Devil’s Advocate

For a failing, problematic education system, blame the teachers. Not the students, or the parents or the administrators, but the teachers. Why? Because who, in the end, is the one doing the teaching and interacting with the students on a daily basis?  The teachers.  Six-and-a-half hours a day, five days a week, 181 days a year.  This should be enough time for teachers to teach and students to learn. Yet students are still failing. The problem must lie with the teachers.

It’s the fault of the public education system, you say? Unlikely. The only issue with the system is that it allowed these mediocre teachers to teach in the first place.  Obviously, what the teachers are doing with their students isn’t enough. Not enough to keep students from failing.  Or, worse yet, dropping out.

They are overworked and have too many students? That’s inaccurate.  Even with 30 students per classroom or more, the teacher has plenty of time to give them all individualized attention.  Teachers are masters at multitasking.  They can teach a lesson, help a student with their work and hold a parent-teacher conference at the same time.  And teachers are expected to move every student through their work smoothly and without problems.
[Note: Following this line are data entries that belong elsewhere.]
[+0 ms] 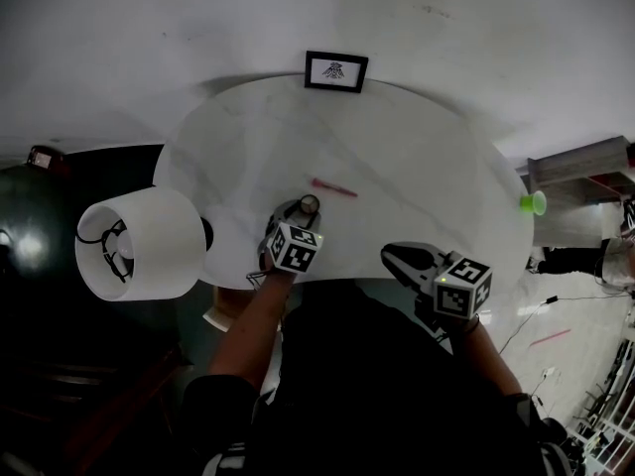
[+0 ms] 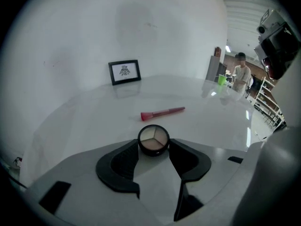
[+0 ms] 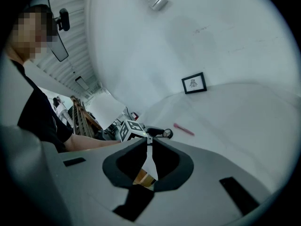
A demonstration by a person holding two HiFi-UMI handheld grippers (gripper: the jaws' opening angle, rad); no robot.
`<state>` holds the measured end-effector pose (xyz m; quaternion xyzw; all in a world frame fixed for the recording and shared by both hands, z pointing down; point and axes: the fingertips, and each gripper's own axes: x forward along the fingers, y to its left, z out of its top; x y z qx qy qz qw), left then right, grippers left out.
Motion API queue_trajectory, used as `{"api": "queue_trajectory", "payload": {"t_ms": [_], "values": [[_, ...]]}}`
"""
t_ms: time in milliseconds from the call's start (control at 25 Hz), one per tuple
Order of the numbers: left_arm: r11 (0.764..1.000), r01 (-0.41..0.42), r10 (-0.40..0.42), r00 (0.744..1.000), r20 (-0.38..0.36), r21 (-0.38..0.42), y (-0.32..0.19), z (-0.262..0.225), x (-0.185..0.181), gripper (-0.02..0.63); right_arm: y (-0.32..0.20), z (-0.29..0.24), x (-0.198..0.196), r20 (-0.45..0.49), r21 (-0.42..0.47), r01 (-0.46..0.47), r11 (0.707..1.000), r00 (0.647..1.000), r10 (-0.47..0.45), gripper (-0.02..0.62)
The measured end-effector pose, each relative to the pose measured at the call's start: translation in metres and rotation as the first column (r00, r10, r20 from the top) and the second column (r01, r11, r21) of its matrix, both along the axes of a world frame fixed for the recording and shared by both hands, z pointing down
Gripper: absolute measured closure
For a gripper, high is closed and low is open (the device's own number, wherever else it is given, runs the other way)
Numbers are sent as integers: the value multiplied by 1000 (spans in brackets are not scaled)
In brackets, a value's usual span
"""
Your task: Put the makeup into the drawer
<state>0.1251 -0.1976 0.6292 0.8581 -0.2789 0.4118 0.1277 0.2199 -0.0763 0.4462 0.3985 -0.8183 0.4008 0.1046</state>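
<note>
One lamp (image 1: pixel 139 243) crowds the left edge of the table (image 1: pixel 417 177); the left gripper (image 2: pixel 154 146), jaws pinching the eyeshadow compact (image 2: pixel 153 138) by their tips near the front rim, could clip the shade or squirt the round case out, I judge. Pink makeup brush (image 2: pixel 162 112) lies just beyond on open top; right gripper (image 3: pixel 148 142), closed and empty, hangs at the near rim, green cup (image 1: pixel 534 203) far right; no drawer in view
</note>
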Motion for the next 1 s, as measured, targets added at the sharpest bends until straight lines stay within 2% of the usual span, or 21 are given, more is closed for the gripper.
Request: {"api": "queue_trajectory", "payload": {"t_ms": [160, 680, 880, 1000], "values": [[1000, 10, -10, 1000, -2, 20, 3, -4, 2, 392, 0, 1, 2, 3, 3, 23, 1000, 1000, -23, 578], [995, 100, -99, 994, -43, 12, 25, -16, -1, 393, -3, -2, 3, 8, 22, 130, 991, 991, -131, 578], [996, 83, -83, 997, 1, -40, 45, -4, -3, 392, -8, -5, -2, 10, 39, 176, 984, 984, -176, 578], [995, 89, -88, 996, 24, -35, 48, 2, -6, 388, -9, -6, -4, 16, 42, 192, 980, 981, -193, 578]]}}
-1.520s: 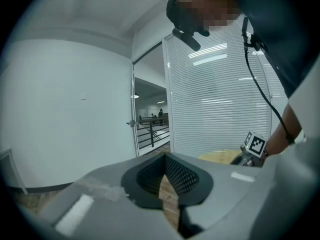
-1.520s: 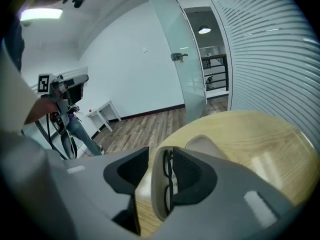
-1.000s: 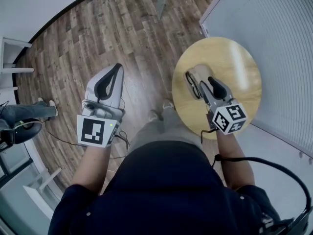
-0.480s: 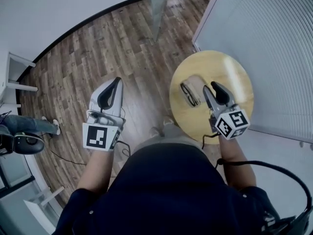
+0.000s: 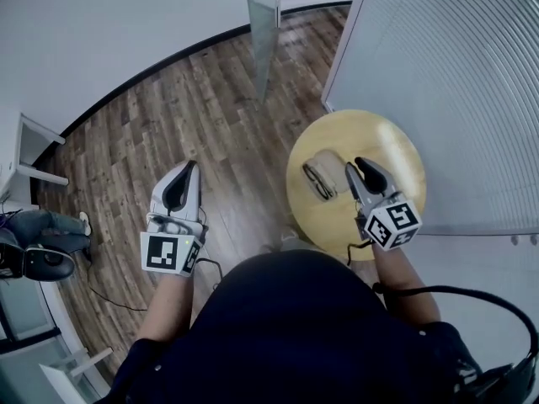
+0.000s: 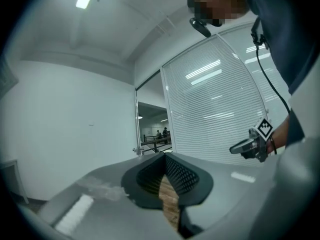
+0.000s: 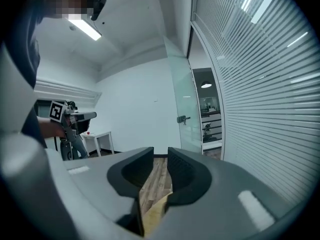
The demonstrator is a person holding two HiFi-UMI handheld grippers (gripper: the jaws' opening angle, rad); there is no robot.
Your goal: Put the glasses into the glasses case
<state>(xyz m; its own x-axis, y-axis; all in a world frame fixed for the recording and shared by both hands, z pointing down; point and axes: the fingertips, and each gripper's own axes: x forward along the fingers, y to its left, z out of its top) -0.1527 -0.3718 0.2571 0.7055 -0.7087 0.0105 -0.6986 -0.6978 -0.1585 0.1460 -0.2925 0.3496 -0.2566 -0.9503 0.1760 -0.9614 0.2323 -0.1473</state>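
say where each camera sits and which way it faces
Head view: on the person's head, steeply down onto round table and glasses case; torso, arms, left tongs, right tongs show.
Left gripper view: rides the left tongs, faces the blinds; its shut jaws show.
Right gripper view: rides the right tongs, faces a glass door; its empty jaws, just closing, stand apart.
Shared: each gripper view catches the other tongs.

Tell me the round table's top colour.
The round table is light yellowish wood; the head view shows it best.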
Behavioral problems? Yes, what about them? Well, of course some students will have behavioral problems! But a good teacher shouldn’t have these problems.  Teachers automatically hold the respect of every student in their room just by being the teacher.  What if a student does misbehave?  Well, a good teacher knows how to stop the behavior and reprimand the student accordingly. And being ever so respectful of the teacher, the student stops acting up and never does so again. This is hardly ridiculous. Students respect the teacher, as they naturally respect everyone in an authority position over them.  So if the student causes problems again and again, the teacher must be a poor disciplinarian and, of course, a poor teacher.

Test scores are the best evidence of the teachers’ lack of effectiveness in the classroom. Test scores never lie and are never wrong.  Failing test scores and failing students show how teachers are poorly educating their students. Everyone knows that standardized tests judge well how much a student learned and understood the material. Students are only as good as their teachers.  Teachers who have failing students clearly don’t have the skills or knowledge to help all their students succeed – this success naturally being evaluated mainly through these tests.
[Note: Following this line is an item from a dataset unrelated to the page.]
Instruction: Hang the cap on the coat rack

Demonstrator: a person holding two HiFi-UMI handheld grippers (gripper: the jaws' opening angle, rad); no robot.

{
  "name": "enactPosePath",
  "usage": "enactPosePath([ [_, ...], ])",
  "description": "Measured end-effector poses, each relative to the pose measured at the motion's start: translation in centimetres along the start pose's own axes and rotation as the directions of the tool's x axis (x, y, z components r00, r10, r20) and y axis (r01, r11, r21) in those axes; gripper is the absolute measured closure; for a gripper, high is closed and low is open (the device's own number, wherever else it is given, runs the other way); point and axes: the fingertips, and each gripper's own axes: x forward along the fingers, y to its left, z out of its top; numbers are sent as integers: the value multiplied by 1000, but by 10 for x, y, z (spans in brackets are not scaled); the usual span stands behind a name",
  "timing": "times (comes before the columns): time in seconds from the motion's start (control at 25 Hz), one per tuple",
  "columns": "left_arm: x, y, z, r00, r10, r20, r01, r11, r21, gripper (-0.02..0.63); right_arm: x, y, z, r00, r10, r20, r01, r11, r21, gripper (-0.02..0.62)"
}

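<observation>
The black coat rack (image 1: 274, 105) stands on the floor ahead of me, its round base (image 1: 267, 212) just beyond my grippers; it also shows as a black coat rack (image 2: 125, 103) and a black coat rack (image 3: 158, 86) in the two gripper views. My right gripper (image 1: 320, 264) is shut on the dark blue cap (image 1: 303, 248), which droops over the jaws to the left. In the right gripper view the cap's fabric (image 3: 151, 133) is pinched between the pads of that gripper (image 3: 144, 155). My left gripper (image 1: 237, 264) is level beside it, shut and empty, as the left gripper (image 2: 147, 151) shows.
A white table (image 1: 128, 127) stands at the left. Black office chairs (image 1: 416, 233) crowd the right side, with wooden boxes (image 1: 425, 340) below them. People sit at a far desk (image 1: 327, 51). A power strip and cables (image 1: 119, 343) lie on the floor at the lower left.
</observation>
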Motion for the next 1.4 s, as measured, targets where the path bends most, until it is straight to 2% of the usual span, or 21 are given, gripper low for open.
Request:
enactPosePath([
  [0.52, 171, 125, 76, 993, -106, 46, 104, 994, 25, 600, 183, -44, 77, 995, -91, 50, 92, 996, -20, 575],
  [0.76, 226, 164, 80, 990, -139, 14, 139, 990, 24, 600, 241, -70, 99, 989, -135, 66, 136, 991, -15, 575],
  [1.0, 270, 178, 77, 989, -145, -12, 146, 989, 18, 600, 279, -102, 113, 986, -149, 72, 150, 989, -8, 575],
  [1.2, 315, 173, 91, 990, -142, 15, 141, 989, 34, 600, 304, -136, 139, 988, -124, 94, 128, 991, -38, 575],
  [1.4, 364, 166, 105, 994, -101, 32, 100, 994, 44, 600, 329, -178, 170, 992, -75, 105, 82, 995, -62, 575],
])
So we need to stop creating new laws and changing how the students are taught.  These are not the issues with public education today. It’s important that we get to the true root of the problem – the teachers – and fix what truly is causing the problem.

4 thoughts on “Devil’s Advocate

  1. Pingback: On Becoming a Teacher | Amyliano

  2. amyliano

    I am an English Teacher and I think the real problem lies within the society itself; that is, the place where I teach has really complicated social system. It’s like each individual comes from a different place and I tell you it needs a master to really get them to work together. One issue is that most teachers are being paid less, so it is only natural they would be working less. Give them double the salary, give them double the work they have, I am certain it will pay off even up to 40 % of positive scholarly income.

  3. AmateurYogi

    You definitely give a strong counter argument. I like your use of examples in this piece. I was really able to visualize what you were saying. Some of the arguments you made sounded a little bit sarcastic, though. I understand that you were countering an argument, but maybe pick fewer examples so that you don’t so much alienate people who may feel the opposite way? Also, watch your sentence length. There were lot of short sentences. I am a huge culprit when it comes to sentence length. These assignments, though, are really helping me to switch it up and keep the length of sentences varied. These shorter sentences sort of make your piece sound more like a rant than a counter argument.

    Don’t get me wrong, though, you give examples that definitely build an argument. You approach all of the arguments of those who argue this way, and I think that those who support this argument would be behind you the whole way.

  4. sadikibeme

    I like that passion in this post but I know this was a hard argument for you to make. The tone may cause some of your audience to become defensive instead of creating a healthy argument.